As readers can tell by now, Joe Foran lived by the words of the Golden Rule, “Do unto others as you wish them to do unto you.” There was nothing complicated about Joe Foran’s ethics or values. Bob Blake told Monica Foran about a saying on the wall in the “Yellow Building” on River Street, now the River Park senior housing complex, where there was a plaque that read, “I complained about having no shoes until I met a man with no feet.” If all of us remembered that story, imagine how much less complaining we would do, and how much less complaining we would hear?
“My Dad was not a complainer, even though I am sure that he had plenty to complain about. He handled those who gave him the most difficulty by turning the other cheek. This doesn’t mean he became a victim of some sort of abuse; it means he could separate a person’s human qualities from his or her ideas and defend his own thoughts with convincing data and intellectual argument. He would not ignore the slight or argument; he just knew the difference between conflicts of opinion and conflicts of personality. Some of the people he respected most were often those with whom he had a conflict of ideas.
“He once said to me, ‘One of the most difficult things in life, Monica, is to realize that some people consider a criticism of what they do as a professional to be a criticism of who they are as a person. If you remember that there is a distinct difference between who a person IS and how he or she PERFORMS at a job, you will get along. If you ever have to chastise a person for a mistake on a job, remember to start out with a compliment – that lets them know that you respect the person even if you need to criticize the performance.”
Why was the east end high school in Milford named after Joseph Foran? It was because he gave respect, admiration and love to people of all ages, races, and creeds; and because he built a school system worthy of the citizens of Milford. In return, he was well respected, admired and loved as a person. He was known to be honest, self-effacing, quick witted, and fair. Many people in town had known him for decades – from his youth, his time in the meat market and through his days at Yale, into his almost three decades with the school system. He shopped locally and was accessible, sincere in all his associations. He was a man who went from meat cutter to educator, but never bragged or thought too much of himself. He gave others credit where credit was due; he often said his job as superintendent was made easier than it could have been by the dedicated work of administrators, teachers, parents and students. In today’s leadership scholarship, he would be called a proponent of shared leadership: he never hogged the glory.

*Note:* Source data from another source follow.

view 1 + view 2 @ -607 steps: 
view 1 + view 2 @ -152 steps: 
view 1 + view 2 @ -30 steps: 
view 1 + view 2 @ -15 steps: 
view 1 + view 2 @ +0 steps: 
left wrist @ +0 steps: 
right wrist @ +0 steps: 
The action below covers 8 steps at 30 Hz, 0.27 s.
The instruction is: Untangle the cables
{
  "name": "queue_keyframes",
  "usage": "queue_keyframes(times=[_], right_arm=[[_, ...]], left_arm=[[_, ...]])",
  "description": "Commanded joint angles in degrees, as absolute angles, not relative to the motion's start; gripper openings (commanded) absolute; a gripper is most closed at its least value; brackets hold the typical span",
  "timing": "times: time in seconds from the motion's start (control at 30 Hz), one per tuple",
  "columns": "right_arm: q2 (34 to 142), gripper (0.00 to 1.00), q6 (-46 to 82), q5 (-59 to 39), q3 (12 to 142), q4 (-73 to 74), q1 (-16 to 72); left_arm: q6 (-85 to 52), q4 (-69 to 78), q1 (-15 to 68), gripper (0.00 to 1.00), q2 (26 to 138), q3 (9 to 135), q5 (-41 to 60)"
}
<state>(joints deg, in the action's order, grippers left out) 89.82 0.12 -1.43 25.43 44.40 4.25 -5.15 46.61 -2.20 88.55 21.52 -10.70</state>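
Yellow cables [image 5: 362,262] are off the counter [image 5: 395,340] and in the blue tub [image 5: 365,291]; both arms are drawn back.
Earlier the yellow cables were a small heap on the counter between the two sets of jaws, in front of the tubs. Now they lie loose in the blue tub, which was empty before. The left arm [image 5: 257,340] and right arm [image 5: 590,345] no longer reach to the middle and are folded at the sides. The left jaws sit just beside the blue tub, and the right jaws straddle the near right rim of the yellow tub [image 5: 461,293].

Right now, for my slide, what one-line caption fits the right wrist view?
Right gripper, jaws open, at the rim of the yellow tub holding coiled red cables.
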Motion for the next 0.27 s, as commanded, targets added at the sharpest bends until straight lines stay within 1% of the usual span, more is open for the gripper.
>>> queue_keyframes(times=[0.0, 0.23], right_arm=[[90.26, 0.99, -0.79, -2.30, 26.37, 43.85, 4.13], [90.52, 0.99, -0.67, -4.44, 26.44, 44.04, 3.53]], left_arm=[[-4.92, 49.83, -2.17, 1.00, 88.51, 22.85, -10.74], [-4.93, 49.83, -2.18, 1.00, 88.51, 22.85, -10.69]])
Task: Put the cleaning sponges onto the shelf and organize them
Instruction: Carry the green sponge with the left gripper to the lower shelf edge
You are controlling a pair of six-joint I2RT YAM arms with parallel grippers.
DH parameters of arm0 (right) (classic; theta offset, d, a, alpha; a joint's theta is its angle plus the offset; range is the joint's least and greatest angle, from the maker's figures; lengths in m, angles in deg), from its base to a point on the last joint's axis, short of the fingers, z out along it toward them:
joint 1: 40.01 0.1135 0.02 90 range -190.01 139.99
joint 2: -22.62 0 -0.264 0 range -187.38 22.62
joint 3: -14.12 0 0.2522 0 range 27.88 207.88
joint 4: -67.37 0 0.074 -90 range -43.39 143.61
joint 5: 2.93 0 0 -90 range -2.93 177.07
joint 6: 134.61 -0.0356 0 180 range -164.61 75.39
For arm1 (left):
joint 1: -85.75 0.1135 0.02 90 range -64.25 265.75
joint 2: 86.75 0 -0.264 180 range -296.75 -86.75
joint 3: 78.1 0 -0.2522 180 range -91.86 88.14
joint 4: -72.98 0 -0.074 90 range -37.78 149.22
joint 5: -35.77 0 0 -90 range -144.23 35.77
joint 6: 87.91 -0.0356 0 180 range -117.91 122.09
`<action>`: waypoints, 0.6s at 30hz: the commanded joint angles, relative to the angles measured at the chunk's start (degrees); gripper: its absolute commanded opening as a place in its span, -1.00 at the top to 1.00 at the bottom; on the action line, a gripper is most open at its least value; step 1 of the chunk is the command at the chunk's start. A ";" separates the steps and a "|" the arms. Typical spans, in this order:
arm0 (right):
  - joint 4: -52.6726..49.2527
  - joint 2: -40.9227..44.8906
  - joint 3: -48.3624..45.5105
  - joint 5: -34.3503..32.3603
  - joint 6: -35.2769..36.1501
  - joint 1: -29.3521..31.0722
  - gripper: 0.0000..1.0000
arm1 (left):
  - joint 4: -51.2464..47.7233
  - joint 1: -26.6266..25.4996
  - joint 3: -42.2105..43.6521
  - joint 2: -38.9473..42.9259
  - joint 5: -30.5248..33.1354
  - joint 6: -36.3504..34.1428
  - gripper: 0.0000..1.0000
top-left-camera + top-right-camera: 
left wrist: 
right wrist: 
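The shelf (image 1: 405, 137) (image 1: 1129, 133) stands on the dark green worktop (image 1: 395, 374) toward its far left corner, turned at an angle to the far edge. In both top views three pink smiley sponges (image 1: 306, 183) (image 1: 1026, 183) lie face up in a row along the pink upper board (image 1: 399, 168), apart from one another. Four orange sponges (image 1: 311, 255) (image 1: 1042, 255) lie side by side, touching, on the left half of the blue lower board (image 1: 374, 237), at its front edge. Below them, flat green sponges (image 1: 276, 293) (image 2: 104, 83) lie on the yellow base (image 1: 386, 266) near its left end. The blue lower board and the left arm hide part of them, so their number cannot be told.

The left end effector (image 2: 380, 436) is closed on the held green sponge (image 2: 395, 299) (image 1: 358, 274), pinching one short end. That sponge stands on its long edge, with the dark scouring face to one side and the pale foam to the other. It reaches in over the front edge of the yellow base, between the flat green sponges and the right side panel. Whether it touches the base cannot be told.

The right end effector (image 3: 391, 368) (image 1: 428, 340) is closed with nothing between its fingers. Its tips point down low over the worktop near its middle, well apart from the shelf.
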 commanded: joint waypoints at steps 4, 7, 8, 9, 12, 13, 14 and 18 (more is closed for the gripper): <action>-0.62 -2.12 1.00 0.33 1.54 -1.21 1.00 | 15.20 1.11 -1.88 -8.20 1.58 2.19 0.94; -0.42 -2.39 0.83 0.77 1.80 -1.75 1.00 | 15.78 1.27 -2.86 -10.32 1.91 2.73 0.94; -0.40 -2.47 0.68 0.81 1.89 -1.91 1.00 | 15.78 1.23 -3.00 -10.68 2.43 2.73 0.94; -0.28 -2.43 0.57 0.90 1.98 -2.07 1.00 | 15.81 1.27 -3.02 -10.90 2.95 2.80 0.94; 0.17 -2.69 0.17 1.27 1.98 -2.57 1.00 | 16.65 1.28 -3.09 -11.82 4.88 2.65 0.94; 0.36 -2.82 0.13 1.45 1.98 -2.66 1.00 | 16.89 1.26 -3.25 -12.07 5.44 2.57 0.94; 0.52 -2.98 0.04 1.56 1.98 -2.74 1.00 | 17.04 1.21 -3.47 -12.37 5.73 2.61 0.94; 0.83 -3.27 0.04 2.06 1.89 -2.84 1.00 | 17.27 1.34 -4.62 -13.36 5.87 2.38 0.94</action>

After Foran left the school system, he served on the Board of Education, and was a source for any newspaper person who cared to call. Frank Juliano of the Connecticut Post once said that one of his saddest days was the day he exclaimed, “Oh, I’ll call Joe Foran” – and then remembered there was no Joe to call. He became a town celebrity of sorts – not in his own eyes, but in the eyes of others. It was wonderful for his family to see because he deserved to remain of value and a source of inspiration to others.
To sum it all up, Joe Foran had a great rapport with students, teachers, administrators, parents, and civic leaders on both the local and state level. He understood that children’s lives were often not easy; he knew there were events behind the scenes that caused them heartache, anger, and sleepless nights. He evaluated those who worked with him on their success in their jobs, not on their personalities. He listened to parents who had problems with their kids or problems at home, and tried to help them in any way he could. He was dependable, even-tempered, quick with a compliment, and kind. He didn’t make excuses for people’s behavior and he believed in discipline, but the punishment fit the crime within the confines of the school rules. He tried to help people through their trials and tribulations, listening carefully and trying to suggest solutions without telling them what to do. In every sense, Joe Foran was a self-made man.